Wednesday, October 13, 2010

Aimless Reading: The K's, Part 12 (Rudyard Kipling)

Kipling, Rudyard
Captains Courageous


Given to me by my father.

I am pretty sure that I have I owned this volume longer than any other in my library. He gave it to me in the fifth or sixth grade. I can remember it sitting on the shelf of the little corner desk in my bedroom.

I vaguely remember my father telling me this was one of his favorite books. He seemed to have a few specific topics and genres to which he gravitated: dysfunctional family dramas and comedies, anything about Ireland, Brooklyn, or baseball and the male coming-of-age story.

This falls into the latter category.

I am now remembering his sex education talk, which involved the coming-of-age narrative. One night when I was about 13 or 14, he said we were going to watch a movie on television and that only he and I were to watch it and that my younger brothers were to do something else. I felt special, but also a little scared.

The movie turned out to be 'Summer of '42' starring Jennifer O'Neill as a WWII widow who pops the cherry of a teenage boy summering on Nantucket. The film is really about the boy.

It's a very funny and affecting film. My father said nothing until a hilarious scene halfway through where the two young male protagonists shamefacedly attempt to articulate their desire to purchase condoms to a druggist. At one point, the druggist asks, "Do you boys know what these things are for?" My father turned to me and asked the same question. I said yes. He said, "Good." And that was my sex education talk.

Later, the coming-of-age narrative reappeared when the two of us ended up at an AA meeting together. Somehow, an incident from my teen years came up. My father and I had gotten into a terrible fight, oddly, over going to an AA meeting. He'd forced me to go to meetings when I was sixteen, after having semi-secretly tested me for drugs. I found that I liked the meetings because they got me out of the house for a few hours without supervision. I started going early to set up chairs and make coffee.

One night, he decided I wasn't taking AA seriously enough and told me I couldn't go to the meeting to set up. I was allowed to go for the meeting only. He told me I was turning it into a social event. I guess I wasn't supposed to enjoy it so much.

This turned into a typically angry episode in which I yelled and yelled and he told me if I said one more word I wouldn't be allowed to go and then I yelled again and he said I couldn't go. I stormed down to my room, where I paced back and forth for a few minutes before steeling my resolve.

I should note here that my father, despite being only around 5' '5" was a terrifying figure to me. He had a quick temper that on occasion morphed into violence.

I decided I'd had enough.

I walked upstairs, opened the front door and screamed, "I'm leaving!"

I ran down to the end of the cul de sac and up to the back road, my father's voice echoing in my ears as he stood shouting from the front porch. I hitched a ride to the AA meeting, where I shared with everyone that I had just run away from home. Afterwards, someone drove me back home.

My mother greeted me at the door.

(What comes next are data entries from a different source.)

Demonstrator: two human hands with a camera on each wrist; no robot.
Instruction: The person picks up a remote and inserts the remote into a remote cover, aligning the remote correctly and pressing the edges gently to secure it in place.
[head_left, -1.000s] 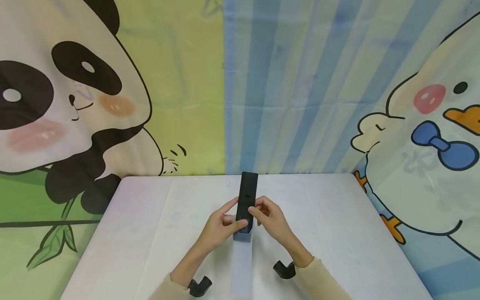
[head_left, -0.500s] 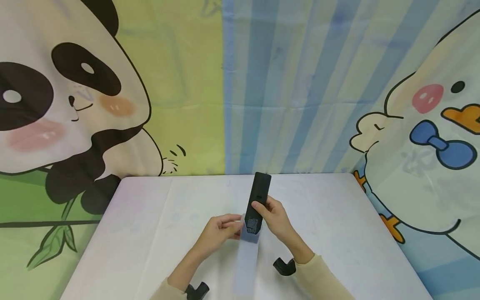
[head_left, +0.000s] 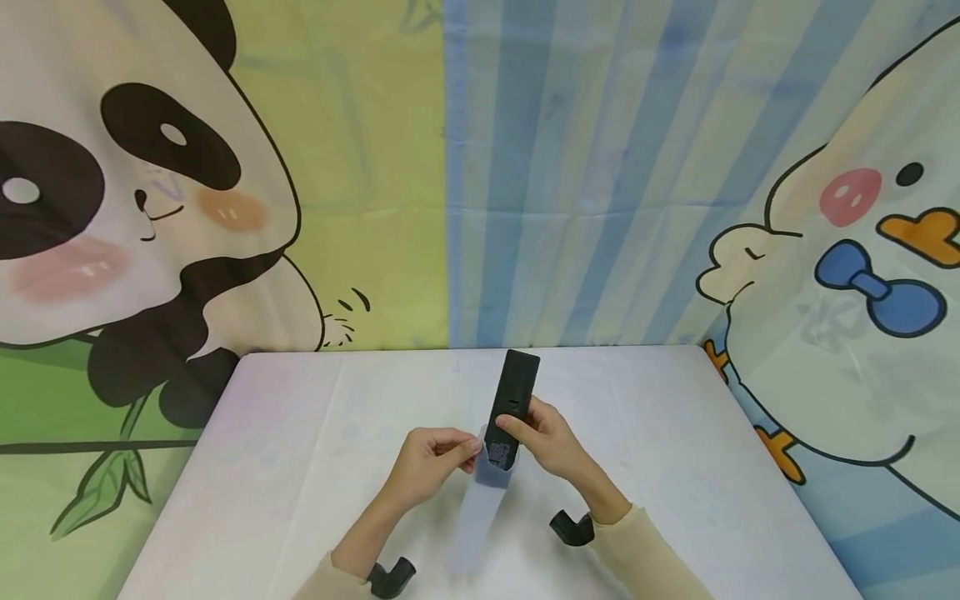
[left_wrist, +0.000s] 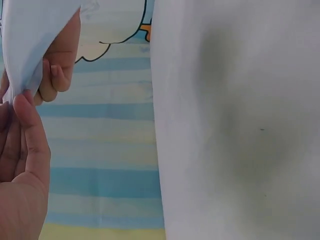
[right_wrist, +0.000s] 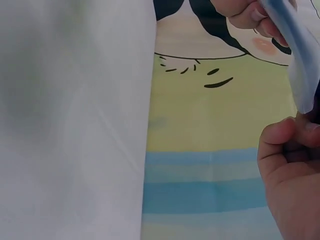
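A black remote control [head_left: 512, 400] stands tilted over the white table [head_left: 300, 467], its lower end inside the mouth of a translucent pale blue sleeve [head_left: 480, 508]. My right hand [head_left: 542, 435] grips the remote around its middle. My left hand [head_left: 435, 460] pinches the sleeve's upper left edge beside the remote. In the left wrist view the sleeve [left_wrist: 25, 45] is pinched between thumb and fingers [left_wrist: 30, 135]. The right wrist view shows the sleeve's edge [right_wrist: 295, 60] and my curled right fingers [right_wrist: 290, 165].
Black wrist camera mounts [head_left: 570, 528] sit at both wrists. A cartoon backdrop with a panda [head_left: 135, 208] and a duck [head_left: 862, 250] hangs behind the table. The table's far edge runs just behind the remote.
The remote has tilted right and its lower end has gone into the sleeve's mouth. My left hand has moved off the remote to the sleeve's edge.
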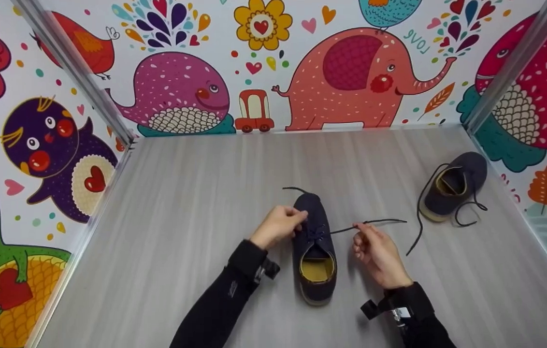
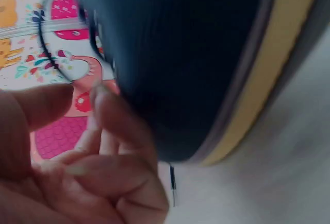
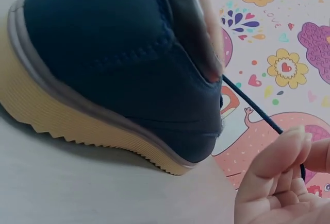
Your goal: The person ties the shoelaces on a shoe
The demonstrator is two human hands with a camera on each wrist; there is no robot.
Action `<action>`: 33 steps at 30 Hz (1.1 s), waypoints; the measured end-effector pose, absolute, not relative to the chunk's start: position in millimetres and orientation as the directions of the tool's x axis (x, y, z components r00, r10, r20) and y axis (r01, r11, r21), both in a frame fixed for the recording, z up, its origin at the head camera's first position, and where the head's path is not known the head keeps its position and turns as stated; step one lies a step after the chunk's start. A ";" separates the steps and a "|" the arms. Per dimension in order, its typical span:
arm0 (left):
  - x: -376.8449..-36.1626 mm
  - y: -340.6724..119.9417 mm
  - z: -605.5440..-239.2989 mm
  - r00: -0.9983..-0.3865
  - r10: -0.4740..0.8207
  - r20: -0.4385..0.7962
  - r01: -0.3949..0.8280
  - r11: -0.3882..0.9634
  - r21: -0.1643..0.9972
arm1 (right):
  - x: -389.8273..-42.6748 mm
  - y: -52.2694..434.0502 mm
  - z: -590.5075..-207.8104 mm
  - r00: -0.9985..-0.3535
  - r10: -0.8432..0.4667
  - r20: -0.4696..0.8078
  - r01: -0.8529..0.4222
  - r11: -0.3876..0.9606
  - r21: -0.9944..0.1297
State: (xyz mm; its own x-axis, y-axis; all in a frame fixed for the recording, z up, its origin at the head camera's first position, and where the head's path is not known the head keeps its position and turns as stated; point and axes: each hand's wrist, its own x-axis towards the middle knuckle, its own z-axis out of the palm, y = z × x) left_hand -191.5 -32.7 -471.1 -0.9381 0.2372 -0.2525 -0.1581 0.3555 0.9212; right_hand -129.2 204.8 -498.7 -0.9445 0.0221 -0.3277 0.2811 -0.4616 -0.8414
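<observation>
A dark navy shoe [image 1: 314,246] with a yellow insole stands on the floor, toe pointing away from me. Over its toe end, my left hand [image 1: 280,224] pinches a dark shoelace [image 2: 49,54] between thumb and forefinger; a loose lace end [image 1: 295,188] shows past the toe. To the right of the shoe, my right hand [image 1: 377,253] pinches the other shoelace [image 3: 252,105] between thumb and forefinger. That lace runs taut from the eyelets to the fingers, and its free end [image 1: 389,221] sticks out to the right. The laces cross at the tongue [image 1: 317,234].
A second navy shoe [image 1: 454,186] stands at the right, near the side wall, its laces [image 1: 418,217] loose on the floor. Low panels with cartoon animals [image 1: 346,77] enclose the pale wood-grain floor [image 1: 196,193] at the back and both sides.
</observation>
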 end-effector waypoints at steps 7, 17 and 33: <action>-168.1 -25.5 -470.8 -0.953 0.238 -0.189 -0.056 0.475 0.878 | -134.6 211.0 -490.1 -0.949 0.025 -0.313 0.268 -0.457 -0.848; -181.0 -37.3 -475.9 -0.983 0.088 -0.163 -0.167 -0.031 0.985 | -131.4 210.1 -488.1 -0.956 0.021 -0.291 0.250 -0.456 -0.854; -159.6 -44.0 -509.6 -0.948 0.018 -0.319 -0.318 -0.147 0.937 | -180.5 178.0 -446.9 -0.987 0.112 0.117 -0.111 0.058 -0.992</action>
State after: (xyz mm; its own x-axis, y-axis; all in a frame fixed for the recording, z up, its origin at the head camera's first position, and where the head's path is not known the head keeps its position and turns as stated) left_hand -159.6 -44.0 -509.6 -0.9475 0.0181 -0.3192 -0.3183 -0.1471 0.9365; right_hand -180.5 178.0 -446.9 -0.9868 0.1124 0.1168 -0.1108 0.0578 -0.9922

All was very, very quiet. "Your father is upstairs, he wants to talk to you." I expected him to beat the shit out of me at that point. I was surprised find him sitting dejectedly on the edge of his bed. "I broke your stereo," he said," And some records. And your phone. I'll replace them." That was it.

I went down stairs to my bedroom to discover the aftermath of a major tantrum. After I'd run off, he'd ripped the phone out of the wall and smashed it on the floor, then picked up the stereo-turntable and smashed it on the floor. I think he may also have jumped up and down on it or given it a few kicks. All of my Clash albums had been on the turntable and were now in pieces on the floor.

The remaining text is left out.